## [Work instructions]
For the listing that follows, give again exactly the lines from the one with "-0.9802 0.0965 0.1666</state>" to the one with "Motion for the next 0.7", including both.
Source material: Begin
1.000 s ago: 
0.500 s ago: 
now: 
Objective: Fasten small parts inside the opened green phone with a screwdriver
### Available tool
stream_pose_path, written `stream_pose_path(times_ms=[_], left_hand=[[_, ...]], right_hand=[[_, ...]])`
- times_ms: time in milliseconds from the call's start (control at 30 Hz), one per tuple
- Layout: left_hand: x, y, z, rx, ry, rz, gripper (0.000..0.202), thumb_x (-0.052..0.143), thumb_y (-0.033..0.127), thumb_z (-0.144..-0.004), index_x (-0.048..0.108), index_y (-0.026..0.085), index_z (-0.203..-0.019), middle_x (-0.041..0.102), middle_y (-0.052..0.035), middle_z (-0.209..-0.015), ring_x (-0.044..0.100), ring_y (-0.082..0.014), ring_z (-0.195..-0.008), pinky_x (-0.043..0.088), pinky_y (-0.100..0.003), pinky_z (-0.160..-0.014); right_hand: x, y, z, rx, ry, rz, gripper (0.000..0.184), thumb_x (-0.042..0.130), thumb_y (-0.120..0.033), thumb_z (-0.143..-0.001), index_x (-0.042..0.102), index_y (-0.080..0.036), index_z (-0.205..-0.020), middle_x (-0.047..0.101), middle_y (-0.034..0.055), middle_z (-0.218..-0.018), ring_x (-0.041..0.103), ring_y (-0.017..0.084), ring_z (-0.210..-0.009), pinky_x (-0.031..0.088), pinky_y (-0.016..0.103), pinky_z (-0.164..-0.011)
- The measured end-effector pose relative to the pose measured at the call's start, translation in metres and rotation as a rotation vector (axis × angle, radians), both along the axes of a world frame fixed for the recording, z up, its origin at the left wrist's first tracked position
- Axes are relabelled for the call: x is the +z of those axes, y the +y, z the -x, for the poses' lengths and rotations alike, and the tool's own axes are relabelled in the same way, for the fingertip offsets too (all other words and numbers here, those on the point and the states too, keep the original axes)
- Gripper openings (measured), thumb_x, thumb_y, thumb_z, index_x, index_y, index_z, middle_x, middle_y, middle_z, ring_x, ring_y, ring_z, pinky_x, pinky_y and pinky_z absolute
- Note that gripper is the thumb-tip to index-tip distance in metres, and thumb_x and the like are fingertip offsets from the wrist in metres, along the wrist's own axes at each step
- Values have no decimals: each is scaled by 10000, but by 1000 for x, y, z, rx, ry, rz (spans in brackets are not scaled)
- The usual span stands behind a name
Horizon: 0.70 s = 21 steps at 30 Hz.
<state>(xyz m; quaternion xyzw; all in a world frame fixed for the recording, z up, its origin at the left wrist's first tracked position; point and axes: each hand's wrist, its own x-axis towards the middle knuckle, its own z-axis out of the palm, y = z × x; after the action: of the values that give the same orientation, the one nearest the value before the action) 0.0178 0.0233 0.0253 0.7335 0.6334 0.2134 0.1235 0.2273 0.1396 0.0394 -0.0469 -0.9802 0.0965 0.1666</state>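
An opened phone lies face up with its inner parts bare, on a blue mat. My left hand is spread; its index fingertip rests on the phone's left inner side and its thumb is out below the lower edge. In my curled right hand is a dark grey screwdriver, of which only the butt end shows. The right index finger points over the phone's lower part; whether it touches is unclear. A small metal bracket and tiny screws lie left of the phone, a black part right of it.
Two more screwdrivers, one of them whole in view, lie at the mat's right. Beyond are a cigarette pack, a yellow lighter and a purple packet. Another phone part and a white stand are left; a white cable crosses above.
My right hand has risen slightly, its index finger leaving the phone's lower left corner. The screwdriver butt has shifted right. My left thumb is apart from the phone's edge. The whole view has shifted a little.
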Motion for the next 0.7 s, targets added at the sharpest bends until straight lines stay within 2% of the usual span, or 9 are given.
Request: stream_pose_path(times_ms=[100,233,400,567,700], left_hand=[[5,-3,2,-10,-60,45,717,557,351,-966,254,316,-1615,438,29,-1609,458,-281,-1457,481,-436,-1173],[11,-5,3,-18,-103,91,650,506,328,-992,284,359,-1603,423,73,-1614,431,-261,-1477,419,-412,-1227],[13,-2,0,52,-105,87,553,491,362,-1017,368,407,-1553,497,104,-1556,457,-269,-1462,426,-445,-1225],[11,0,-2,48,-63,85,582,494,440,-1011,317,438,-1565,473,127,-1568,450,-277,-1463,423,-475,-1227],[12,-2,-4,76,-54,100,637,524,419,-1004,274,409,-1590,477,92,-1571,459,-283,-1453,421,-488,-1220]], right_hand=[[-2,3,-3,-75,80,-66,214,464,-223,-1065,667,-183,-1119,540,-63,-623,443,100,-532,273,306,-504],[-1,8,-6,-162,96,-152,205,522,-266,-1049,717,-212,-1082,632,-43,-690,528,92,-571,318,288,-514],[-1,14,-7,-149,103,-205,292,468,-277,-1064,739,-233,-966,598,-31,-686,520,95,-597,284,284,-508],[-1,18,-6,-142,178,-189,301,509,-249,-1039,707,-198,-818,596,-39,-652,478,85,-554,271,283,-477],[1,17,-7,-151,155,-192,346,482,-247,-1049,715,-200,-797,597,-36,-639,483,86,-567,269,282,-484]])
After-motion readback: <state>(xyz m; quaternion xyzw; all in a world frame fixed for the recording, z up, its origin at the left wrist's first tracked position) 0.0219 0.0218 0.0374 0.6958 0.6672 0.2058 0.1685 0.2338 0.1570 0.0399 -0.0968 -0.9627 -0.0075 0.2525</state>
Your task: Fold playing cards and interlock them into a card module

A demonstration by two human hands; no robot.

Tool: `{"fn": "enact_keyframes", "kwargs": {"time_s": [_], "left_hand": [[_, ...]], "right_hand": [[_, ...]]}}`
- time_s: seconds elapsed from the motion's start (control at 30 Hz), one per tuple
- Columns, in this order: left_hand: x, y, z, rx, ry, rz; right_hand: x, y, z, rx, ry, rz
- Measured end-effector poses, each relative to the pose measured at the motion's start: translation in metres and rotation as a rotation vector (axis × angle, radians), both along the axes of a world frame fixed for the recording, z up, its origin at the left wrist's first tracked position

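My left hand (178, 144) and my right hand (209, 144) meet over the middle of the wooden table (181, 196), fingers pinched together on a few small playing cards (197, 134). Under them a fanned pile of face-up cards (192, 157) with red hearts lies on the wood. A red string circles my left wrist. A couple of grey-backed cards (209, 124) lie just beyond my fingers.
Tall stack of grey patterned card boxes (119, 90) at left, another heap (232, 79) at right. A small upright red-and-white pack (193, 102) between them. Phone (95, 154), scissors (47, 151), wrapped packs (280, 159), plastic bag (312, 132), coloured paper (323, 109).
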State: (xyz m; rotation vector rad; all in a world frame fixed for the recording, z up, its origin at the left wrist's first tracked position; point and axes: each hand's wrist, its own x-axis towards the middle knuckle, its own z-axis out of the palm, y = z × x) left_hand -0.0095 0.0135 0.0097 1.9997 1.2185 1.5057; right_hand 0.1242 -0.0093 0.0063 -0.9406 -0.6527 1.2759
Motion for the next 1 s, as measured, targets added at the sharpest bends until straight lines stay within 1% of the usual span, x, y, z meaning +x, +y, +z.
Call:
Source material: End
## [Finished exercise]
<state>(xyz m; quaternion xyzw; all in a world frame fixed for the recording, z up, its origin at the left wrist's first tracked position; point and axes: each hand's wrist, its own x-axis towards the middle knuckle, its own z-axis out of the palm, y = z × x; after the action: of the values that give the same orientation, the one nearest the value before the action) 0.0178 0.0233 0.0253 0.7335 0.6334 0.2134 0.1235 0.2273 0.1396 0.0394 -0.0469 -0.9802 0.0965 0.1666</state>
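An opened phone lies face up with its inner parts bare, on a blue mat. My left hand is spread; its index fingertip rests on the phone's left inner side and its thumb is out below the lower edge. In my curled right hand is a dark grey screwdriver, of which only the butt end shows. The right index finger points over the phone's lower part; whether it touches is unclear. A small metal bracket and tiny screws lie left of the phone, a black part right of it.
Two more screwdrivers, one of them whole in view, lie at the mat's right. Beyond are a cigarette pack, a yellow lighter and a purple packet. Another phone part and a white stand are left; a white cable crosses above.
My right hand has risen slightly, its index finger leaving the phone's lower left corner. The screwdriver butt has shifted right. My left thumb is apart from the phone's edge. The whole view has shifted a little.
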Motion for the next 0.7 s, targets added at the sharpest bends until straight lines stay within 2% of the usual span, or 9 are given.

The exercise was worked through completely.